• _To do_
Please report every line in the entries that contains the string "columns".

————————

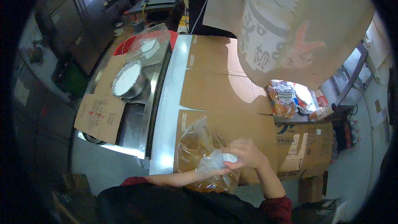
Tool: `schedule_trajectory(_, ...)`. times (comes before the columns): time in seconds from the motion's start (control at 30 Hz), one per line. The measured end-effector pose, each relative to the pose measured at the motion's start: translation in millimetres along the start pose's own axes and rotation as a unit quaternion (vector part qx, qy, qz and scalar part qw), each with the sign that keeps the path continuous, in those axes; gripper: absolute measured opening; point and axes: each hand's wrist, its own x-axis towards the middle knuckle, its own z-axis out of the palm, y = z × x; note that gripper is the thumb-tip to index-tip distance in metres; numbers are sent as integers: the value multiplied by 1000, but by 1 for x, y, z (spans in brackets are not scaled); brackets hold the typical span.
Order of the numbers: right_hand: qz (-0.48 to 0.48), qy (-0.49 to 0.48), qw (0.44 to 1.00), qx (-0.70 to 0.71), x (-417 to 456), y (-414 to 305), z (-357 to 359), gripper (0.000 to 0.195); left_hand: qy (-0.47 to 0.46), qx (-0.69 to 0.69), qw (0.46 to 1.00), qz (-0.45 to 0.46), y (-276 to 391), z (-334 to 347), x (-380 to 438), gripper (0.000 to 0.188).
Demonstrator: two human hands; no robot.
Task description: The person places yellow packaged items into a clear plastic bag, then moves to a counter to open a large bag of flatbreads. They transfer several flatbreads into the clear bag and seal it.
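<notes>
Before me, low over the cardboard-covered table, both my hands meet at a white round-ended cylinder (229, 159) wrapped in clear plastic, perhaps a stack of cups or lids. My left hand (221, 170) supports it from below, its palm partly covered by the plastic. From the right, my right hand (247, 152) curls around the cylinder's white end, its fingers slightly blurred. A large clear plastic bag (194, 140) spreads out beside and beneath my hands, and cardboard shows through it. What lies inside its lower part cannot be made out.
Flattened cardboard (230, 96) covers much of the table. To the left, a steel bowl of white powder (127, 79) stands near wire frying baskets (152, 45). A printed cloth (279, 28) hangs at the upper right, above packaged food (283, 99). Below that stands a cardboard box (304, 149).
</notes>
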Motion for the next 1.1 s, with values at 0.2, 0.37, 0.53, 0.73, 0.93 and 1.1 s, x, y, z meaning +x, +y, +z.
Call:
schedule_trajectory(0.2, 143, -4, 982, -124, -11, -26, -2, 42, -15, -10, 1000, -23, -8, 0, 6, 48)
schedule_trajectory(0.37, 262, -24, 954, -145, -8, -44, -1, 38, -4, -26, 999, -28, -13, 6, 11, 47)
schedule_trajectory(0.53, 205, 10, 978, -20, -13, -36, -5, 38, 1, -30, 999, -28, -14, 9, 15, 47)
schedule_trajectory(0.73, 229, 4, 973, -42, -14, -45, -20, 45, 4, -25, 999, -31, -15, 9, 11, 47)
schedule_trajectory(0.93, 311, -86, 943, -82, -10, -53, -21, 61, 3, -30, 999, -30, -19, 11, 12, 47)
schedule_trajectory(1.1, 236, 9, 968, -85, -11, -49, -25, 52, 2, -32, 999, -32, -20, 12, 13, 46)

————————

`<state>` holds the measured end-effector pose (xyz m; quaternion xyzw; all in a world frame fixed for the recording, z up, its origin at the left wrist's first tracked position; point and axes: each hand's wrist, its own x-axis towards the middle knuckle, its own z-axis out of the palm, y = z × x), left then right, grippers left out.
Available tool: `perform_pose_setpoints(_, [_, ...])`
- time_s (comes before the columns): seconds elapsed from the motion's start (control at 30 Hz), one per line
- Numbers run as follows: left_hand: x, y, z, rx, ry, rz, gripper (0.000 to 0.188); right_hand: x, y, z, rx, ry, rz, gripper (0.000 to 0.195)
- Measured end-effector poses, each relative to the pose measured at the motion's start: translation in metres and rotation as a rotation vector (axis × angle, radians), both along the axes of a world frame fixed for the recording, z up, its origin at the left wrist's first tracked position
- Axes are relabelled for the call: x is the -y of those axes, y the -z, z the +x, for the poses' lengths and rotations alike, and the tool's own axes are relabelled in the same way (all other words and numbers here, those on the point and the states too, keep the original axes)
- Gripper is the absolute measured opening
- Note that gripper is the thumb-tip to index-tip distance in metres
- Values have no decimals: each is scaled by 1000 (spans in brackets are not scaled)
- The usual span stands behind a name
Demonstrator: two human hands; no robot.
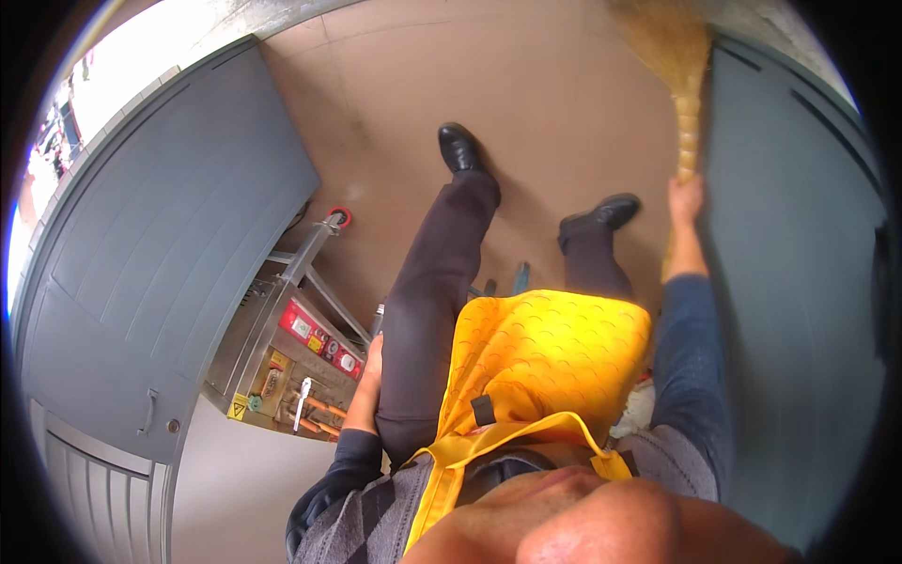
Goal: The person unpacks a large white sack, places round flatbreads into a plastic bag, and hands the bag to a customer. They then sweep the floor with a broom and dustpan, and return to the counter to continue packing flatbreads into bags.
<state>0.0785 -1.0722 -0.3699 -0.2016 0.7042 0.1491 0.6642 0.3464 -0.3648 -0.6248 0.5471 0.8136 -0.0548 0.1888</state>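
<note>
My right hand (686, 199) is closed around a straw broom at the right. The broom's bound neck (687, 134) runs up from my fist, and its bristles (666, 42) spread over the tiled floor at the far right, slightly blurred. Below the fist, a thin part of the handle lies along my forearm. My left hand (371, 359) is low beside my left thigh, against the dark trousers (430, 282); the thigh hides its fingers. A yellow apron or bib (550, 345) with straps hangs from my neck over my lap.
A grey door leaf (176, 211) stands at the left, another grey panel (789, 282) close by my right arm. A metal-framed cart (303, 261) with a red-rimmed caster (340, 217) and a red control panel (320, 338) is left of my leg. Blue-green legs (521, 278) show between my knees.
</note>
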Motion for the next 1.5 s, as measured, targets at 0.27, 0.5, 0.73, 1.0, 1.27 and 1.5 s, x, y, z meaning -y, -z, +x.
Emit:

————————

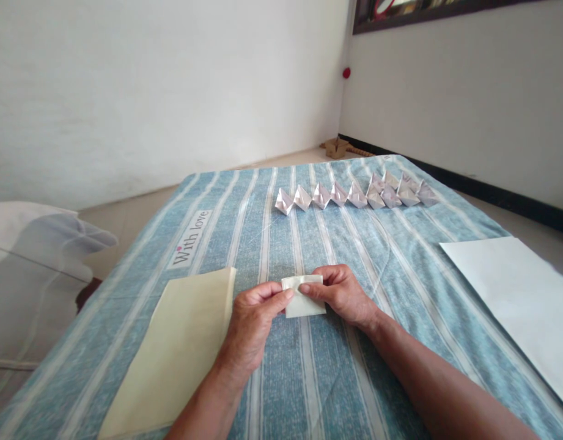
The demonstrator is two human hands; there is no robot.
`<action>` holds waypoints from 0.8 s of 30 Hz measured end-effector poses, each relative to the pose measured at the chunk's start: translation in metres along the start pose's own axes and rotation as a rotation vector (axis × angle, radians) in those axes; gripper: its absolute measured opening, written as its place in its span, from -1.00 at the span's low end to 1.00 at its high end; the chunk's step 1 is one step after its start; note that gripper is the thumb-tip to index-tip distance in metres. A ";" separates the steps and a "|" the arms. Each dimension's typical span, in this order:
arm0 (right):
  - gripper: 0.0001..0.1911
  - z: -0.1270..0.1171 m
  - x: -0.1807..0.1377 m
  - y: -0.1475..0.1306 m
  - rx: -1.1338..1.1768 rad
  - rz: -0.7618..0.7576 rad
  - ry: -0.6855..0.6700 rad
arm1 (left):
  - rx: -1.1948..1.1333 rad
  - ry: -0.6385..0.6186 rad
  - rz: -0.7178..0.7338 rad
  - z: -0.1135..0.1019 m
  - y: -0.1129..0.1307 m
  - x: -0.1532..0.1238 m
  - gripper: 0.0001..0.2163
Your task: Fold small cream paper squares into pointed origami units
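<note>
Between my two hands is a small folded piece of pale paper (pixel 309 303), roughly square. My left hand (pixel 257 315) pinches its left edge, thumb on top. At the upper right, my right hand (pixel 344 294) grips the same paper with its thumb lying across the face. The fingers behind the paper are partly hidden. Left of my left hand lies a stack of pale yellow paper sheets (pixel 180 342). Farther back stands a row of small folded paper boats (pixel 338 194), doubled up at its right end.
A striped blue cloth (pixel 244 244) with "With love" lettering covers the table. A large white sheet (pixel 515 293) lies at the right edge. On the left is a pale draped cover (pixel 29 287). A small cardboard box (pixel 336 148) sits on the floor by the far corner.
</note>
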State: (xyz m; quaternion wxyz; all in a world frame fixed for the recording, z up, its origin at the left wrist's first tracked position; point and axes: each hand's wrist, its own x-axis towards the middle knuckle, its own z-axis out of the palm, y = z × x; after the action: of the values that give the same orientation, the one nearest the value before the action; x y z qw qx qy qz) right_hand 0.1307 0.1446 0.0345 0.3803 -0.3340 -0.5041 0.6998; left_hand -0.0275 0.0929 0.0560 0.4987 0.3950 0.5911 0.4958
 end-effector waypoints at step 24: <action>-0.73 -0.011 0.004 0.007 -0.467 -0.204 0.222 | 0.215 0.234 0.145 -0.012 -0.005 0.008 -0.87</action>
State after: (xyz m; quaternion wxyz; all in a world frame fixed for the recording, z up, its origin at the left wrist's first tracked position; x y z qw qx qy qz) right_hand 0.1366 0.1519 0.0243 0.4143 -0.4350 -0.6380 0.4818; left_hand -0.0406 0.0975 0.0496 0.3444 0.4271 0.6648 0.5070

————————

• _Result_
Tool: `schedule_trajectory(_, ...)`. times (comes before the columns): time in seconds from the motion's start (control at 30 Hz), one per line. The measured end-effector pose, each relative to the pose measured at the motion's start: translation in millimetres along the start pose's own axes and rotation as a unit quaternion (vector part qx, qy, qz and scalar part qw), each with the sign that keeps the path continuous, in those axes; gripper: absolute measured opening; point and axes: each hand's wrist, its own x-axis towards the middle knuckle, its own z-axis out of the palm, y = z × x; note that gripper is the thumb-tip to index-tip distance in metres; numbers are sent as integers: the value multiplied by 1000, but by 1 for x, y, z (spans in brackets are not scaled); brackets hold the typical span.
- time_s (comes before the columns): seconds elapsed from the motion's start (control at 30 Hz), one per line

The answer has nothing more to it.